■ Work request:
Within the material below, transcribe exactly the lines from the one holding "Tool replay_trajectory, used" through the one holding "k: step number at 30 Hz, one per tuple", keeping both ends and skipping the rest.
----- Supplied data
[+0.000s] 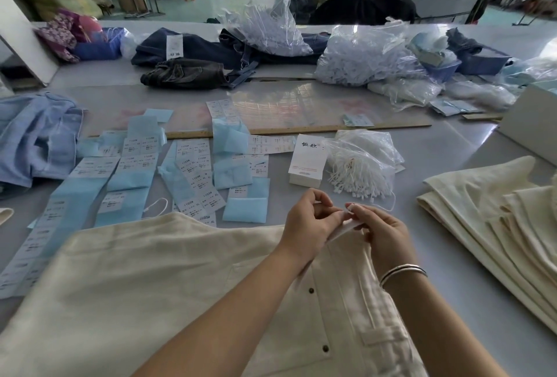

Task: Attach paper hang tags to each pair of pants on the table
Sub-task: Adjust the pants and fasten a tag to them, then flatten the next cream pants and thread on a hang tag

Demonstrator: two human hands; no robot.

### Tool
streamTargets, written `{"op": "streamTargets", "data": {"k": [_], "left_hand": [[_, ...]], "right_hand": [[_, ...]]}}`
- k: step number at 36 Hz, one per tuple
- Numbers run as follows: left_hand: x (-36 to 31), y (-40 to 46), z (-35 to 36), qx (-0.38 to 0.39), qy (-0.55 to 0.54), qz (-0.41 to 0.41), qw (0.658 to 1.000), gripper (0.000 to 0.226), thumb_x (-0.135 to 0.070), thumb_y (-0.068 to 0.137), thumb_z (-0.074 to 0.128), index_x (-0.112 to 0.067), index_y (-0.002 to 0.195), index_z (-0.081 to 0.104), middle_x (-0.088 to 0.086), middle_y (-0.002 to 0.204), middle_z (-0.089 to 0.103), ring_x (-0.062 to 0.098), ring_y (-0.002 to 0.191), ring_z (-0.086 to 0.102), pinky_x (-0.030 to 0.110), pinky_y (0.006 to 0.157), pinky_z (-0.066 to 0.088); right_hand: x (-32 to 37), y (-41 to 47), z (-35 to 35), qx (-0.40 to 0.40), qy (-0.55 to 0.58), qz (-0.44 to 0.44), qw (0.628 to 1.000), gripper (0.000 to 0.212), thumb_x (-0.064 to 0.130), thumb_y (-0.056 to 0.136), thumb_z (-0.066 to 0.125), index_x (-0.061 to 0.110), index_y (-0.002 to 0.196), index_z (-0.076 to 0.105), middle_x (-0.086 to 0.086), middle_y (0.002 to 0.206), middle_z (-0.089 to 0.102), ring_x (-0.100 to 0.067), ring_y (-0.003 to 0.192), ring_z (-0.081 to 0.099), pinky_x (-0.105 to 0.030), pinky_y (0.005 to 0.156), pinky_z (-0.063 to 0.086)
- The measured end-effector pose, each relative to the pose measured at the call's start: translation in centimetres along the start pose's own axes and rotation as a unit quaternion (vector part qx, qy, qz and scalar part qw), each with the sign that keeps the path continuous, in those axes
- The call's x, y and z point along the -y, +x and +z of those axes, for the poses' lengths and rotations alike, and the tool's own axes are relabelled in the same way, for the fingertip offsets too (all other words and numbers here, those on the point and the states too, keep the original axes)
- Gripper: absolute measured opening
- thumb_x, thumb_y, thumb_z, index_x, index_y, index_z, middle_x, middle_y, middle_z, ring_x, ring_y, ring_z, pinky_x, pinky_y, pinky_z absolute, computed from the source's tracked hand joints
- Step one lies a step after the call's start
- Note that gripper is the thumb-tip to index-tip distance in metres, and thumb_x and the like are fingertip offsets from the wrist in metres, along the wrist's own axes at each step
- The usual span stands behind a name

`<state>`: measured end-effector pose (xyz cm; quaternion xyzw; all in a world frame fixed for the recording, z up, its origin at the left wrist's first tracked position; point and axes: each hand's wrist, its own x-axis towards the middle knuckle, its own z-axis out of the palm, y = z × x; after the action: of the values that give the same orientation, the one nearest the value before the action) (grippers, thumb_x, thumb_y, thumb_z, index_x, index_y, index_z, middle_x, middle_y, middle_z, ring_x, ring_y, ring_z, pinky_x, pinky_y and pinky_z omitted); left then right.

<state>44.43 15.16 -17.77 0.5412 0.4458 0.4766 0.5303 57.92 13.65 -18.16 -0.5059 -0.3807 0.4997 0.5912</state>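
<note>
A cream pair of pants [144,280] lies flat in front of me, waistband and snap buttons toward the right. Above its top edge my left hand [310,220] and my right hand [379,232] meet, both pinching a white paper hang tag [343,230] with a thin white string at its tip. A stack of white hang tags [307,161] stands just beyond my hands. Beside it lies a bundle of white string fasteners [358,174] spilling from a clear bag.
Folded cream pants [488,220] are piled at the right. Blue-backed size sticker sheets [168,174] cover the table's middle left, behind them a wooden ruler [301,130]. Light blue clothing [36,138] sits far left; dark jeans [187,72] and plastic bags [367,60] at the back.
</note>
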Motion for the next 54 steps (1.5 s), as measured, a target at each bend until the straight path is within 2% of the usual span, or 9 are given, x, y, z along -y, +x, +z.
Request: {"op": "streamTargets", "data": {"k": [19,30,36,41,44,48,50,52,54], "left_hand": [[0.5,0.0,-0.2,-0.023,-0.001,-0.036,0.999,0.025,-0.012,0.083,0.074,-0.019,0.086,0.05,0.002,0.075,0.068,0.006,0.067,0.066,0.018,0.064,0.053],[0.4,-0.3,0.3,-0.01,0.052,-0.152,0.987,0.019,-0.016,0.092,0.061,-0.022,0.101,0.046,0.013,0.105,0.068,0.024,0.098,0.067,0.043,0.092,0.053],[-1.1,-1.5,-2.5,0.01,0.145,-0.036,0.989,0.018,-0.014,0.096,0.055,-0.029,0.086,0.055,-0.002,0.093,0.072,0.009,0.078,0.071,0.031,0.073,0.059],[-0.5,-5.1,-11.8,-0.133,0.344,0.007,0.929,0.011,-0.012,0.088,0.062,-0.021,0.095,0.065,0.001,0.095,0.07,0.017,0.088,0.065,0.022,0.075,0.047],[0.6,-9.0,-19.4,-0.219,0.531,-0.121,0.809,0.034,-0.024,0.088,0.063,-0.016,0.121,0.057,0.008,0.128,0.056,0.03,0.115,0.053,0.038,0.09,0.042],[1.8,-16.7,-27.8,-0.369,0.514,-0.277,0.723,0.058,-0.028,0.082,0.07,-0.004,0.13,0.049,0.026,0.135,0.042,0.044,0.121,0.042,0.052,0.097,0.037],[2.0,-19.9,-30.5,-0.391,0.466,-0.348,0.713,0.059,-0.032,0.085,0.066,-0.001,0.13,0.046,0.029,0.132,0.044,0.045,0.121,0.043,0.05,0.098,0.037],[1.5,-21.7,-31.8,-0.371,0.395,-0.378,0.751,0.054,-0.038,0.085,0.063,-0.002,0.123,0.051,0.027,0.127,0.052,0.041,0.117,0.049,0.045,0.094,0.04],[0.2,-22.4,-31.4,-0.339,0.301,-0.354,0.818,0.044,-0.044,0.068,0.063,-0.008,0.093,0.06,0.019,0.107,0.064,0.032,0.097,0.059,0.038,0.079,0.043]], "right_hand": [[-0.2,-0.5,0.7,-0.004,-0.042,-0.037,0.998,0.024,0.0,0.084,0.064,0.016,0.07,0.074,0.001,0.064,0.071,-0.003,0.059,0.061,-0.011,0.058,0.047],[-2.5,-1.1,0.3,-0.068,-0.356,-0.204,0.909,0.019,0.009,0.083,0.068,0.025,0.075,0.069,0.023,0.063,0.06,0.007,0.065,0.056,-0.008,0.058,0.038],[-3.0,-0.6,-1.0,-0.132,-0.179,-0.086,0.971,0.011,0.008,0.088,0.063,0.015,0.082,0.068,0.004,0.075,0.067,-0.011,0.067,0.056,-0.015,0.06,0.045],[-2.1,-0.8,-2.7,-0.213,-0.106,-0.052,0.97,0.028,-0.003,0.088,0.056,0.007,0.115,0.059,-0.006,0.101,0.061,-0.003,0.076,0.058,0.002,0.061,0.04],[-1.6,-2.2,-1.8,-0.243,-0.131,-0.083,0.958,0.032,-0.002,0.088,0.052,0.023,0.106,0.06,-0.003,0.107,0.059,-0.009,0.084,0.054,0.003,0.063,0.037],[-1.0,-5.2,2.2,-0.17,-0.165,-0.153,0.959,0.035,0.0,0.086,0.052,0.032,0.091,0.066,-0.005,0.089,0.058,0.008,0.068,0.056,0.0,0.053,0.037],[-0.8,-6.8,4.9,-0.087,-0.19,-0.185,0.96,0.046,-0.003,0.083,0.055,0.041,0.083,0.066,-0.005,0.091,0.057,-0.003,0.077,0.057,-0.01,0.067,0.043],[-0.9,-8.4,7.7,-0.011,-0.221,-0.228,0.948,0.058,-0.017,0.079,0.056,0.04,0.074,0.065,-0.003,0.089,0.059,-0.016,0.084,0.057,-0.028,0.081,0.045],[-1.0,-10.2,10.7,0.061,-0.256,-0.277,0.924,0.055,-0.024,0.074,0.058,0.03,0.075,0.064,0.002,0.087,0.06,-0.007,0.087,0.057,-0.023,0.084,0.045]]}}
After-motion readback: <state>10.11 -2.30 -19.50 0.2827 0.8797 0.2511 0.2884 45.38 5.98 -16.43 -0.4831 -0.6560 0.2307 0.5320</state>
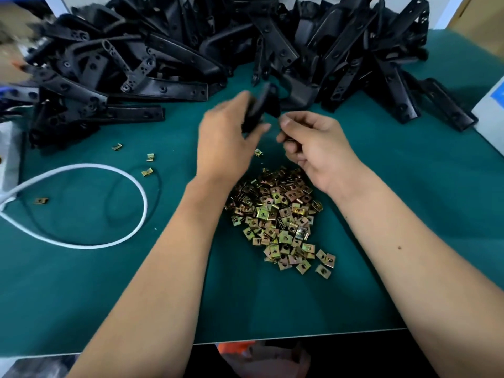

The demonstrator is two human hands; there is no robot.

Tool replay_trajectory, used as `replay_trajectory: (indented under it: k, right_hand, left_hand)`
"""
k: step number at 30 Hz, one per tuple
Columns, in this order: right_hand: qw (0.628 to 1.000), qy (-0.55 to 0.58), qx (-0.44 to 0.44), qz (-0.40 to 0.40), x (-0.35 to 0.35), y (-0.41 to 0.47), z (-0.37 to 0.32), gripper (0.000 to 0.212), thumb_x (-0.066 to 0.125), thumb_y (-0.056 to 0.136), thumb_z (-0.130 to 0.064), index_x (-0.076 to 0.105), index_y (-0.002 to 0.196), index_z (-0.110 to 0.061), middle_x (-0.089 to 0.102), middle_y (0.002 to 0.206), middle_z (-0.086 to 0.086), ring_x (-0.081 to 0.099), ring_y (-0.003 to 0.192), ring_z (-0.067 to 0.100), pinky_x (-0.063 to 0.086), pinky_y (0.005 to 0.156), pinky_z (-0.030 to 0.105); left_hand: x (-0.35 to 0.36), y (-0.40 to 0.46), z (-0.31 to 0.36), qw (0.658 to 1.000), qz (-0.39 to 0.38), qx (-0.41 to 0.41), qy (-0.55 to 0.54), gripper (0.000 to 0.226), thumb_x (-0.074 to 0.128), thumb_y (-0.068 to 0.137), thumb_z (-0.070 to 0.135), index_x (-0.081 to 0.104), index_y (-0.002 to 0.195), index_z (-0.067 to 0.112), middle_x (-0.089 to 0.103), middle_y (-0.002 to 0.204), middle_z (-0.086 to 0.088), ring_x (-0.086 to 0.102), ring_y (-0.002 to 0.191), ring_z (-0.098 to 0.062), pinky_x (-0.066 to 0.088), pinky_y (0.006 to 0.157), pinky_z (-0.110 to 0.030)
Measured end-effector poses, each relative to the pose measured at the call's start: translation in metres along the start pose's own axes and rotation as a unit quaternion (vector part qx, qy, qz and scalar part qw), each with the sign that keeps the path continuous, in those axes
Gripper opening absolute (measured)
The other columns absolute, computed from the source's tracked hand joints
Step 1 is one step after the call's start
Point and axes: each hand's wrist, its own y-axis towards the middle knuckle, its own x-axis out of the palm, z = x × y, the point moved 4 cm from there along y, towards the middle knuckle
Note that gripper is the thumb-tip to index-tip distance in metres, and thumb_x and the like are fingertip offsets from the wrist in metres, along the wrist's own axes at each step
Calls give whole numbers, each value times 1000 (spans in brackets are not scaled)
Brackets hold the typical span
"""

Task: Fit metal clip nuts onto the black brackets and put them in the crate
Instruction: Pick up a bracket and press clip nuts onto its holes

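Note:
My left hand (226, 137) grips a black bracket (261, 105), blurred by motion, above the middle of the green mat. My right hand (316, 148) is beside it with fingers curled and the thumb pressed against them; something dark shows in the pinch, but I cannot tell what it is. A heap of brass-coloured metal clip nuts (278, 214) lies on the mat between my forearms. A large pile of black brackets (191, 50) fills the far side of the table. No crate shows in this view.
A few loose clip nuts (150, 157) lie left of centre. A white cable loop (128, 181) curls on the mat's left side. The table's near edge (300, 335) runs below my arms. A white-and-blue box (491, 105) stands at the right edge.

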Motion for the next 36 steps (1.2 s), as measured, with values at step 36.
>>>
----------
■ Expected answer:
Tool replay_trajectory, used as `replay_trajectory: (indented under it: k, right_hand, left_hand)`
"""
k: step number at 30 Hz, one per tuple

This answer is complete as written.